Let $X$ be a metric space. Suppose that for some $\epsilon > 0$, every $\epsilon$-ball in $X$ has compact closure. Show that $X$ is complete.
I'd like to solve the above problem. For $X$ to be complete, every Cauchy sequence should converge. A Cauchy sequence could be comprised with elements in a $\epsilon$-ball of X since those are all has distance smaller than $\epsilon$.
But how could I show every those comprised sequence being converged to where with the hint "compact" & "closure"?
With compact I can imagine those $\epsilon$-balls might be covered with finite open elements, and with closure, there always exists a limit point...but can't be sure that existence of a limit point guarantees the convergence of a Cauchy sequence. How will those limit points and compact will make the sequence convergent?
I'm not certain I follow your reason exactly, but here's how I would approach it.

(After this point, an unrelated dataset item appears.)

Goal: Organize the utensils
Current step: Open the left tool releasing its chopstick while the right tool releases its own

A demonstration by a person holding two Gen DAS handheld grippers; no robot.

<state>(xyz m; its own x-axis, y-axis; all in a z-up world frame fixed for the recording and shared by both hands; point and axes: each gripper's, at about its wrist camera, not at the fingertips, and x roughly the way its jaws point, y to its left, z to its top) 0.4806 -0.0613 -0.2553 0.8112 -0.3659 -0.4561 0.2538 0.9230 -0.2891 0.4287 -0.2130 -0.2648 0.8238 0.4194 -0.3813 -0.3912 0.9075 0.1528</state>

Suppose $(x_n)_{n=1}^\infty$ is a Cauchy sequence. By Cauchiness, there exists an $N \in \mathbb{N}$ such that $$m, n \ge N \implies \|x_n - x_m\| < \varepsilon.$$ Therefore, for $n \ge N$, we have $\|x_n - x_N\| < \varepsilon$, hence $x_n \in B(x_N; \varepsilon)$ for $n \ge N$. Since $\overline{B(x_N; \varepsilon)}$ (note: in general this is not necessarily $B[x_N; \varepsilon]$!) is compact, the subsequence $(x_n)_{n=N}^\infty$ contains a convergent (sub-)subsequence $(x_{n_k})_{k=1}^\infty$. Since $(x_n)_{n=1}^\infty$ is Cauchy with a convergent subsequence $(x_{n_k})_{k=1}^\infty$, we have that $(x_n)_{n=1}^\infty$ is convergent.